In Russland gibt es im Grunde nur ein Thema, bei dem die sys­tem­treuen Medien ins gleiche Horn blasen: Das ist die rus­sische Sou­ve­rä­nität, die unan­tastbar ist. Daraus folgt dann, dass Russland sich wegen seiner eigenen natio­nalen Inter­essen bei vielen Themen gegen die Posi­tionen des Westens stellt, wenn diese Posi­tionen mit Russ­lands Inter­essen in Kon­flikt geraten. Die sys­tem­kri­ti­schen Medien in Russland fordern unter den west­lichen Schlag­worten von „Demo­kratie und Men­schen­rechten“ hin­gegen eine pro-west­liche Politik von Russland auf Kosten seiner natio­nalen Inter­essen. Dabei kri­ti­sieren sie auch Miss­stände in Russland, manchmal zu Recht, manchmal denken sie sich Skandale auch einfach aus oder ver­breiten die Thesen der west­lichen Medien als eigene Thesen.
Und die sys­tem­kri­ti­schen Jour­na­listen dürfen in Russland frei arbeiten. Wie frei oder unfrei Jour­na­listen im Westen und in Russland arbeiten dürfen, habe ich mir im Zusam­menhang mit der kurz­zei­tigen Ver­haftung des rus­si­schen Jour­na­listen Golunow in Moskau kürzlich angeschaut.
Heute wollen wir uns aber einfach mal anschauen, wie hoch die Reich­weite der sys­tem­treuen und der sys­tem­kri­ti­schen Medien in Deutschland und Russland ist. Das kann man anhand von objek­tiven Daten ana­ly­sieren, ich nutze dazu Daten des Analyse-Tools von Alexa, mit dem man sehen kann, wie viele Besucher Inter­net­seiten haben. Man findet dort ein Ranking und kann sehen, auf welchem Platz eine Seite in einem Land steht. Diese Daten ändern sich natürlich mit der Zeit, daher sei ange­merkt, dass sich meine Angaben auf heute, also den 25. Juni 2019 zur Mit­tagszeit, beziehen.
Die belieb­testen Nach­rich­ten­seiten in Deutschland sind Spiegel (Platz 21) Bild (Platz 22), Welt (Platz 36), Focus (Platz 37), Zeit (Platz 58), Tages­schau (Platz 61) und FAZ (Platz 95).
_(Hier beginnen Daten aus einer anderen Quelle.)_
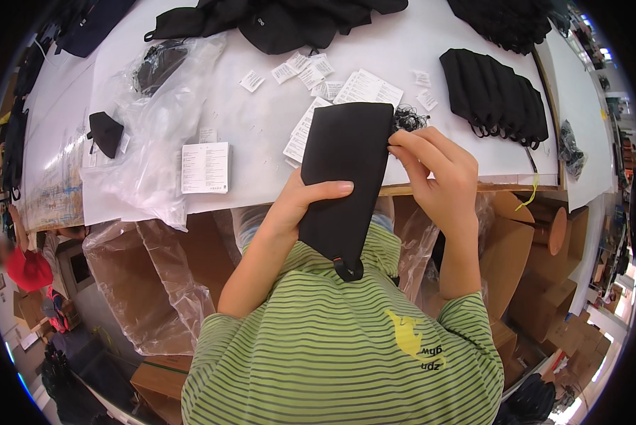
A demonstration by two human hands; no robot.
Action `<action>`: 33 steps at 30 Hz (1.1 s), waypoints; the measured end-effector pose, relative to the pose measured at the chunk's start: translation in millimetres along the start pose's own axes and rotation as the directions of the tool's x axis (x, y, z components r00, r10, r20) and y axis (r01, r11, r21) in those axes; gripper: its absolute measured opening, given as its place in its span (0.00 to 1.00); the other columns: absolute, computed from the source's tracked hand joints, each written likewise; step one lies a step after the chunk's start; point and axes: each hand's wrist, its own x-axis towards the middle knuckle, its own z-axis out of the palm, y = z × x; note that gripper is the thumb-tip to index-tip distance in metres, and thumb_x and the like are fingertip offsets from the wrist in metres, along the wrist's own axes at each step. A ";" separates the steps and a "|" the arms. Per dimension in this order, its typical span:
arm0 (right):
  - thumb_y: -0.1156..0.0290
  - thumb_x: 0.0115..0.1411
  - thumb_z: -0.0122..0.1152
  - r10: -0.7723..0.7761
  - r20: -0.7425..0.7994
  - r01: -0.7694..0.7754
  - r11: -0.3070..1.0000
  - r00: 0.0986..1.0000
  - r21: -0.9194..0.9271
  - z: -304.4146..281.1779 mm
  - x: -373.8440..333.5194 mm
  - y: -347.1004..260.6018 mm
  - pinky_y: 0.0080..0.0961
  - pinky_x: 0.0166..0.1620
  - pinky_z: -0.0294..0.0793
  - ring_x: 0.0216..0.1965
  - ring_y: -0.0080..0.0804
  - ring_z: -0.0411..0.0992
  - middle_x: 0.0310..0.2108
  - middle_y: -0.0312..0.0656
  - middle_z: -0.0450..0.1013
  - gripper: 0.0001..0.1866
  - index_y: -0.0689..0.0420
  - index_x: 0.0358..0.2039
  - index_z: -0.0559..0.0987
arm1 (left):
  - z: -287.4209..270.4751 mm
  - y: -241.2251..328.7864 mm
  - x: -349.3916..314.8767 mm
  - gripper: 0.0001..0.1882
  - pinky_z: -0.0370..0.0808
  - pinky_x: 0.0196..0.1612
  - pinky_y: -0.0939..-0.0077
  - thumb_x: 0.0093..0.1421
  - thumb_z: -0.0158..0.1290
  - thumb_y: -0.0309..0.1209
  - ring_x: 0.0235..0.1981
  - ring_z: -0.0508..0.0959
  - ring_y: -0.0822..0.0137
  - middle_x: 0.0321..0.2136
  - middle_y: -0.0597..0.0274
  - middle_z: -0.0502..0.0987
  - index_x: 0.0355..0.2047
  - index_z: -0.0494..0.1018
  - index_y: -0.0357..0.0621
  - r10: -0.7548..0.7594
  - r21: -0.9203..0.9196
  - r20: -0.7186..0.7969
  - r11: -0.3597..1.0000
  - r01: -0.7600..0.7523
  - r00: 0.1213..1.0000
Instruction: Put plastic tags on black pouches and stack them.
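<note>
My left hand [293, 202] grips the black pouch [346, 156] by its left side, thumb laid across the front. The pouch hangs before me at the table's [254, 127] near edge, strap loop [348, 269] lowest, close to my striped shirt [342, 347]. My right hand [442, 173] is at its upper right edge, thumb and fingertips closed together; I cannot tell what they pinch. White labels [307, 131] lie just beyond the pouch.
</note>
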 end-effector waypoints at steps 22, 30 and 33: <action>0.77 0.49 0.63 0.008 0.167 -0.040 0.981 0.986 0.189 -6.8 -9.8 -13.1 0.27 0.25 0.67 0.22 0.35 0.69 0.22 0.38 0.69 0.06 0.59 0.29 0.77 | -3.7 -4.0 10.0 0.24 0.77 0.38 0.77 0.49 0.60 0.27 0.34 0.78 0.70 0.36 0.59 0.76 0.47 0.69 0.35 0.038 -0.052 -0.027 0.998 -0.040 0.999; 0.76 0.47 0.64 -0.102 0.330 -0.059 0.893 0.938 0.447 3.0 -25.6 -34.5 0.27 0.26 0.69 0.24 0.35 0.70 0.23 0.38 0.69 0.08 0.59 0.30 0.77 | -20.0 12.7 15.7 0.12 0.80 0.30 0.76 0.57 0.51 0.29 0.26 0.81 0.65 0.30 0.54 0.80 0.38 0.74 0.34 0.012 -0.357 -0.016 0.934 -0.017 1.000; 0.77 0.47 0.64 -0.119 0.309 -0.046 0.876 0.944 0.480 2.6 -25.5 -35.5 0.27 0.26 0.69 0.23 0.35 0.70 0.23 0.37 0.69 0.08 0.59 0.29 0.77 | -23.2 12.1 18.0 0.12 0.80 0.29 0.77 0.57 0.52 0.29 0.26 0.81 0.66 0.30 0.54 0.80 0.38 0.74 0.34 0.016 -0.395 -0.001 0.919 -0.015 1.000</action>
Es mag sein, dass ich einige Seiten ver­gessen habe, die auch noch unter die Top-100 gehören, aber ich denke, dass ich die wich­tigsten auf­ge­zählt habe. Die Seite der ZDF-Sendung „heute“ habe ich nicht auf­ge­führt, weil es für sie keine Daten gibt, denn sie wird unter „zdf.de/nachrichten“ geführt. Bei Alexa gibt es jedoch nur Angaben für die Haupt­seite und nicht für Unter­seiten. Und „heute“ ist eine Unter­seite des ZDF.
Um bloß nie­manden zu belei­digen, habe ich in die Liste der alter­na­tiven Medien mehr Seiten auf­ge­nommen. Wenn ich dabei jemanden über­sehen oder Ihre Lieb­lings­seite ver­gessen habe, dann ent­schuldige ich mich, aber ich musste die Liste ja auch ein­grenzen. Man sieht dabei aber schon, dass die Reich­weite der alter­na­tiven Medien in Deutschland sehr viel geringer ist, als bei den eta­blierten Medien.
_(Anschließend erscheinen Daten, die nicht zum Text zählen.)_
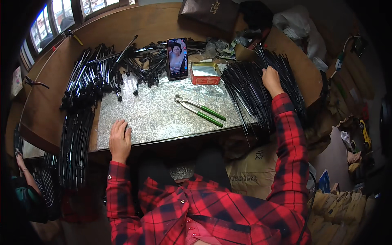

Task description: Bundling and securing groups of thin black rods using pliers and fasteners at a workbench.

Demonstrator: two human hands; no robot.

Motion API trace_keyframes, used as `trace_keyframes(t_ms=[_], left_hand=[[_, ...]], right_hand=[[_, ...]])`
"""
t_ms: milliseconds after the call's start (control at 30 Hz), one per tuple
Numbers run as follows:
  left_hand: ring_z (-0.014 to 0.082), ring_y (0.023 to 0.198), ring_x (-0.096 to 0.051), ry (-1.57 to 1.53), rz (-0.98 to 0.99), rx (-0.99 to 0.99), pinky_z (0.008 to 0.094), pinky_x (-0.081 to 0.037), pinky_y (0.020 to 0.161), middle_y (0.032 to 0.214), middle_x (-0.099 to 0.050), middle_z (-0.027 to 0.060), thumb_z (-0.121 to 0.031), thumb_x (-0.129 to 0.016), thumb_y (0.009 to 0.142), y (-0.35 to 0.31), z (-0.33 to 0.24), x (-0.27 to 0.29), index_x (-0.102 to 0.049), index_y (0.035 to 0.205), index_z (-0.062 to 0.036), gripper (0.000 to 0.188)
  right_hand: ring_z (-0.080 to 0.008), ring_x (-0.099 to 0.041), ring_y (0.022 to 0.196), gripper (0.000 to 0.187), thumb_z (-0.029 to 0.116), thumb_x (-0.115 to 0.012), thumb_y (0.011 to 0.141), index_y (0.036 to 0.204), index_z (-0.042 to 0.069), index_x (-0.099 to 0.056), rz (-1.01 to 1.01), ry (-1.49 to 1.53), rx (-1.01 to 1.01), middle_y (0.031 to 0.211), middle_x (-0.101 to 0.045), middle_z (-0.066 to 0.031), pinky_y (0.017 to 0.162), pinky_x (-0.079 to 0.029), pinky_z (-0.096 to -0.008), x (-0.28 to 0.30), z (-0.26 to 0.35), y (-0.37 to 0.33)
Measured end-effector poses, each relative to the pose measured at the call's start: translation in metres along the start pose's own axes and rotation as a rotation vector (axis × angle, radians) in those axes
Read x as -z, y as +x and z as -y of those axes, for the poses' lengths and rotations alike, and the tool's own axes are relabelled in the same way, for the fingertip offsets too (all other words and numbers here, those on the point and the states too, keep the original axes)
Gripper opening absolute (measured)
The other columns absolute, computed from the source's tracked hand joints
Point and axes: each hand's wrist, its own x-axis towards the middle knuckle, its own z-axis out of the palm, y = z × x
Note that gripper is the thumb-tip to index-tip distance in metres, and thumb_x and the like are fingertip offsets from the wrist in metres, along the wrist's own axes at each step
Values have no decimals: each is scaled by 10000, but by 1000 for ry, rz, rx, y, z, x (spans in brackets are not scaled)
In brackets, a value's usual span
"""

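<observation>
My left hand (pixel 120 141) lies flat on the front left of a speckled grey board (pixel 151 118), fingers stretched out and holding nothing. Over on the right, my right hand (pixel 271 80) is closed around the upper part of a thin black rod (pixel 263 59), above a thick pile of similar black rods (pixel 249 87). Whether it grips more than one rod is hidden by the fingers. Between my hands, end-cutting pincers (pixel 200 110) with green handles rest on the board, jaws toward the far left. Behind them stands a red and gold tin (pixel 205 79) of thin silvery pieces.
A phone (pixel 177 59) showing a video leans upright behind the board. Black rods with knobbed ends (pixel 98 73) heap at the left; a bundle (pixel 76 147) overhangs the front edge. A raised wooden rim (pixel 134 22) curves behind. Another person's arm (pixel 30 179) shows at lower left.
</observation>
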Motion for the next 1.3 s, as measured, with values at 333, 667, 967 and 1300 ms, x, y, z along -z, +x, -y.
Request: trace_keyframes(t_ms=[333, 667, 967, 1300], left_hand=[[363, 1181, -494, -15, 3, 4, 416, -384, 1000, 1179, -592, 171, -134, -571, 881, -1, 0, -1, -608, 1065, 10, 236], [363, 1186, -482, -39, 23, 14, 427, -375, 1002, 1183, -586, 172, -175, -610, 861, -1, 1, 3, -603, 1070, 9, 278], [348, 1123, -551, -451, -92, -141, 389, -427, 949, 1165, -590, 213, -202, -706, 807, 63, -99, 51, -596, 1109, 28, 395], [188, 827, -625, -918, -384, 94, 339, -514, 765, 946, -607, 89, -186, -741, 810, 132, -162, 53, -383, 1275, 36, 628]], right_hand=[[-424, -637, 766, 286, 226, -520, 925, 922, -58, -553, -85, 91, 54, 815, -650, -253, 680, -505, -491, 27, 21, 5], [-134, -604, 736, 277, 251, -421, 1007, 984, 0, -537, -407, 1023, 234, 822, -587, -48, 659, -515, -269, 126, 77, -78], [-179, -613, 808, 282, 243, -395, 1009, 1126, -4, -461, -124, 1628, 598, 932, -566, -98, 709, -551, -337, 117, 203, -104], [-360, -589, 1043, 675, 96, -653, 813, 1365, -9, -280, 170, 1299, 760, 1124, -561, -238, 868, -471, -385, 11, 324, -149]])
Bei den alter­na­tiven Medien sieht die Liste in Deutschland so aus: Epochtimes (Platz 257), Jour­na­lis­ten­watch (Platz 413), Junge Freiheit (Platz 636), Deutsche Wirt­schafts­nach­richten (Platz 1.033), N8wächter (Platz 1.120), Nach­denk­seiten (Platz 1.442), Die unbe­stech­lichen (Platz 1.564) und KenFM (Platz 1.744). Inter­essant fand ich, dass so bekannte Seiten wie Rubikon (Platz 3.259), Campact (Platz 4.354) oder das Contra-Magazin (Platz 8.042) nicht einmal unter die Top‑2.000 kommen.
Ich habe Tele­polis nicht in die Liste auf­ge­nommen, weil Tele­polis eine Unter­seite von Heise ist und es für Tele­polis bei Alexa daher keine eigenen Daten gibt. Heise selbst ist das füh­rende IT-Portal in Deutschland, weshalb Heise meiner Meinung nach the­ma­tisch nicht in die Liste der Nach­rich­ten­seiten gehört.
Übrigens liegt der Anti-Spiegel auf Platz 3.556, was mich ehrlich gesagt ein wenig stolz macht und was ich nie erwartet hätte, denn während die anderen Seiten oft eine Redaktion und Gast­au­toren haben, betreibe ich den Anti-Spiegel allein und nehme auch keine Gast­bei­träge an. Trotzdem hat der Anti-Spiegel manch eine andere, ältere und bekanntere Seite überholt. Aber das nur am Rande und in eigener Sache, nun zurück zum Thema.
Man kann also ganz objektiv fest­stellen, dass die Reich­weite der alter­na­tiven Medien in Deutschland viel geringer ist, als die Reich­weite der eta­blierten Kon­zern­medien, was auch wenig über­ra­schend ist.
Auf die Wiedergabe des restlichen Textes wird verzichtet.